__Brief__.
Filter the lines below, copying only those with the string "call".

Recorded data START

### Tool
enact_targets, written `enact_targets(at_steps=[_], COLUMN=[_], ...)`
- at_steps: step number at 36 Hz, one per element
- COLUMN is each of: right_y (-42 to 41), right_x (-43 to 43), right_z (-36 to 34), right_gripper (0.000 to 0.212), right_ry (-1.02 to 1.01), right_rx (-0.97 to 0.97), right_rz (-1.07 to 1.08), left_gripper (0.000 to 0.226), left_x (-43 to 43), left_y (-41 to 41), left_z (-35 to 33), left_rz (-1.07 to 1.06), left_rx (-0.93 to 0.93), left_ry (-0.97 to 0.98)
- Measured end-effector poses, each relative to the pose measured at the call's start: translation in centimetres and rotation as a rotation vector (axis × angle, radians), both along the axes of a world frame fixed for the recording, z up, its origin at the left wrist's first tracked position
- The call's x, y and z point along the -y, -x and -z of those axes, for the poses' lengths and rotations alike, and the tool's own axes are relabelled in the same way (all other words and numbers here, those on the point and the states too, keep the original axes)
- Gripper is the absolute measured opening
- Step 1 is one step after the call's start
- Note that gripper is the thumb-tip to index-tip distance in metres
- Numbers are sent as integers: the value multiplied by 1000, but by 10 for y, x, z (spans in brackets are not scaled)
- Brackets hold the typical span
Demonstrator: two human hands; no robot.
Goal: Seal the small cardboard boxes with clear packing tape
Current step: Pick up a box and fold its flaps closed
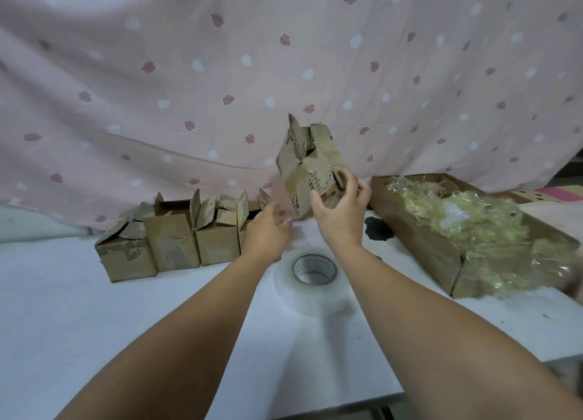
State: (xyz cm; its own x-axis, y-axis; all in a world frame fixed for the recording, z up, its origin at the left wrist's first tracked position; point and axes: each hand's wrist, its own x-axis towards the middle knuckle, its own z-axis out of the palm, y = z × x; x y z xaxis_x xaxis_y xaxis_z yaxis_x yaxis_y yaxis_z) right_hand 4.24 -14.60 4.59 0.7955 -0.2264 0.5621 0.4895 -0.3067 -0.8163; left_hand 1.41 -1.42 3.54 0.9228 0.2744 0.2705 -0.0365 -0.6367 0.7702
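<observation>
Box [310,167] tilted above table [94,309], right hand [339,211] gripping its lower corner; left hand [268,227] loose-fingered, empty. Likely light, crushable cardboard: hold by walls, not flaps. Tape roll [312,274] lies below.

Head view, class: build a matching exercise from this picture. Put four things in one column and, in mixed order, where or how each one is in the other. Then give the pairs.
Things
1. tape roll
2. lifted box
3. row of boxes
4. long box

States
a. gripped by the right hand, tilted above the table
b. full of crumpled clear plastic
c. lying flat on the table between the forearms
d. standing at the left, top flaps open

Pairs: 1-c, 2-a, 3-d, 4-b
</observation>
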Motion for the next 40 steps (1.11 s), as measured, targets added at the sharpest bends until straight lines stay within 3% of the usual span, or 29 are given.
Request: enact_targets(at_steps=[3, 8, 12, 16, 20, 23, 26, 35, 38, 40], right_y=[14, 35, 48, 65, 76, 87, 95, 99, 100, 99], right_x=[-1, -7, -8, -12, -19, -28, -39, -65, -72, -79], right_z=[-9, -34, -43, -47, -47, -47, -41, 1, 15, 24], right_gripper=[53, 40, 23, 7, 17, 7, 16, 50, 37, 26], right_ry=[-34, -259, -290, -412, -479, -435, -341, -87, 0, 158], right_rx=[51, -12, -94, -150, -193, -226, -245, -434, -488, -447], right_rz=[-58, -138, -248, -417, -528, -612, -683, -744, -768, -669], left_gripper=[48, 53, 59, 61, 55, 38, 22, 21, 13, 13], left_x=[0, -6, -21, -39, -55, -66, -75, -102, -107, -108], left_y=[9, 34, 53, 72, 88, 99, 110, 136, 139, 141], left_z=[-14, -38, -55, -74, -79, -77, -66, -9, 3, 10], left_rz=[56, 74, -6, -36, -37, -32, -39, -144, -167, -196], left_rx=[52, 213, 258, 322, 353, 359, 325, 311, 303, 307], left_ry=[177, 417, 410, 566, 594, 603, 595, 562, 536, 496])
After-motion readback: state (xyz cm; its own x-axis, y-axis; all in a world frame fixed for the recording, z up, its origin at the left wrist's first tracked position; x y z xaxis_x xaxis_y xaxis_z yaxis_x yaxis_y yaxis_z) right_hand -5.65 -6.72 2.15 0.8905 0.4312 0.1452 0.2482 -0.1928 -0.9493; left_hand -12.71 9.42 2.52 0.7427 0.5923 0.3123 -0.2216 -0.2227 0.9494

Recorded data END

__Reply to the task__.
- Measured end-effector poses, each relative to the pose measured at the call's start: translation in centimetres and rotation as a rotation vector (axis × angle, radians), both along the axes of a world frame fixed for the recording, z up, its origin at the left wrist's first tracked position
- The call's x, y and z point along the -y, -x and -z of those axes, for the poses' lengths and rotations alike, and the tool's own axes are relabelled in the same way (all other words and numbers here, those on the point and the states too, keep the original axes)
- Step 1 is one step after the call's start

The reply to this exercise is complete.